§ Exercise instructions:
Everything in the listing beneath must be transcribed exactly.
╔══
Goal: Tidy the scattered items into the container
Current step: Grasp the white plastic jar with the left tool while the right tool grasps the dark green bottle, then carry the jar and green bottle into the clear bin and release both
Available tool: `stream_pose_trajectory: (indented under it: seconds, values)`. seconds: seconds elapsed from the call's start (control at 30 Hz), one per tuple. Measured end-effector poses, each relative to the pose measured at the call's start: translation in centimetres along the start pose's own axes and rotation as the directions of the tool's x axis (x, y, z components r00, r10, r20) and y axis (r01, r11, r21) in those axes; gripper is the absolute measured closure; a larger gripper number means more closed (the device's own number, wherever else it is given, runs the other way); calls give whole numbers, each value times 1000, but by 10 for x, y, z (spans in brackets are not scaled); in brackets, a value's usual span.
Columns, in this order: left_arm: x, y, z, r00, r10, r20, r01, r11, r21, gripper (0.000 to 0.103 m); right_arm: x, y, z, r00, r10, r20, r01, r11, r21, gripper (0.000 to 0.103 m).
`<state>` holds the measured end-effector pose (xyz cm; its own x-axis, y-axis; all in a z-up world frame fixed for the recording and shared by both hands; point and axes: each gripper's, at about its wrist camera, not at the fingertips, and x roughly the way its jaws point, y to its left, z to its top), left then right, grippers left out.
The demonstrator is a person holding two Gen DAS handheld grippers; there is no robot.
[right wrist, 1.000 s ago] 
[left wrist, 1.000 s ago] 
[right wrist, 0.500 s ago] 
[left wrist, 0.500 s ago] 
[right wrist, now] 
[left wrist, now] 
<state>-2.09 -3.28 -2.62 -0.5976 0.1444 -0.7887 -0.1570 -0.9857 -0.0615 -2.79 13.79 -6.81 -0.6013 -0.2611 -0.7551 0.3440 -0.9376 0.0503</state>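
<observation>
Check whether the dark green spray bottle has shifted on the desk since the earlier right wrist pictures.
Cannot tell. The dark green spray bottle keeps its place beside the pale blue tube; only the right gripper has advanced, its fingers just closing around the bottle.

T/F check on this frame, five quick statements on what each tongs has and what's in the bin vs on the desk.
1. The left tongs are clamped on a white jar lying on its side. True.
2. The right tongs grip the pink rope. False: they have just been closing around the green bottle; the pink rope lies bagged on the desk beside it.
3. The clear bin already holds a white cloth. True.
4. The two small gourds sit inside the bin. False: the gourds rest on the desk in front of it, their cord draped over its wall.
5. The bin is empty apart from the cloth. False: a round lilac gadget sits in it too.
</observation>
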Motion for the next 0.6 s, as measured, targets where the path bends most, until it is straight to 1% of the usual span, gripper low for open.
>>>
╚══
§ Answer to the exercise:
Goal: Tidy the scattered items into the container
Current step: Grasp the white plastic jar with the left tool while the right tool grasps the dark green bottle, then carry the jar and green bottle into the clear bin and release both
Available tool: `stream_pose_trajectory: (indented under it: seconds, values)`. seconds: seconds elapsed from the call's start (control at 30 Hz), one per tuple. Measured end-effector poses, each relative to the pose measured at the call's start: translation in centimetres along the start pose's own axes and rotation as the directions of the tool's x axis (x, y, z components r00, r10, r20) and y axis (r01, r11, r21) in those axes; gripper is the absolute measured closure; a larger gripper number means more closed (the device's own number, wherever else it is given, runs the other way); calls give whole numbers, each value times 1000, but by 10 for x, y, z (spans in brackets are not scaled); in brackets, a value's usual span.
Columns, in this order: left_arm: x, y, z, r00, r10, r20, r01, r11, r21, gripper (0.000 to 0.103 m); right_arm: x, y, z, r00, r10, r20, r01, r11, r21, gripper (0.000 to 0.103 m).
`<state>` holds the measured end-effector pose (xyz cm; its own x-axis, y-axis; all in a z-up world frame fixed for the recording and shared by both hands; point and axes: each gripper's, at about its wrist camera, not at the fingertips, and x roughly the way its jaws point, y to its left, z to its top), left then right, grippers left out.
The demonstrator is a person holding two Gen DAS handheld grippers; there is no robot.
[right wrist, 1.000 s ago] 
[left wrist, 1.000 s ago] 
[right wrist, 0.500 s ago] 
[left wrist, 0.500 s ago] 
[right wrist, now] 
[left wrist, now] 
<state>-2.09 -3.28 -2.62 -0.5976 0.1444 -0.7887 -0.1570 -0.9857 -0.0615 -2.79 13.79 -6.81 -0.6013 -0.2611 -0.7551 0.3440 -0.9376 0.0503</state>
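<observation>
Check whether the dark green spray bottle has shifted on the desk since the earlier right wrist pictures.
Cannot tell. The dark green spray bottle keeps its place beside the pale blue tube; only the right gripper has advanced, its fingers just closing around the bottle.

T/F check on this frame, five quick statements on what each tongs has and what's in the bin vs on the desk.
1. The left tongs are clamped on a white jar lying on its side. True.
2. The right tongs grip the pink rope. False: they have just been closing around the green bottle; the pink rope lies bagged on the desk beside it.
3. The clear bin already holds a white cloth. True.
4. The two small gourds sit inside the bin. False: the gourds rest on the desk in front of it, their cord draped over its wall.
5. The bin is empty apart from the cloth. False: a round lilac gadget sits in it too.
</observation>
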Motion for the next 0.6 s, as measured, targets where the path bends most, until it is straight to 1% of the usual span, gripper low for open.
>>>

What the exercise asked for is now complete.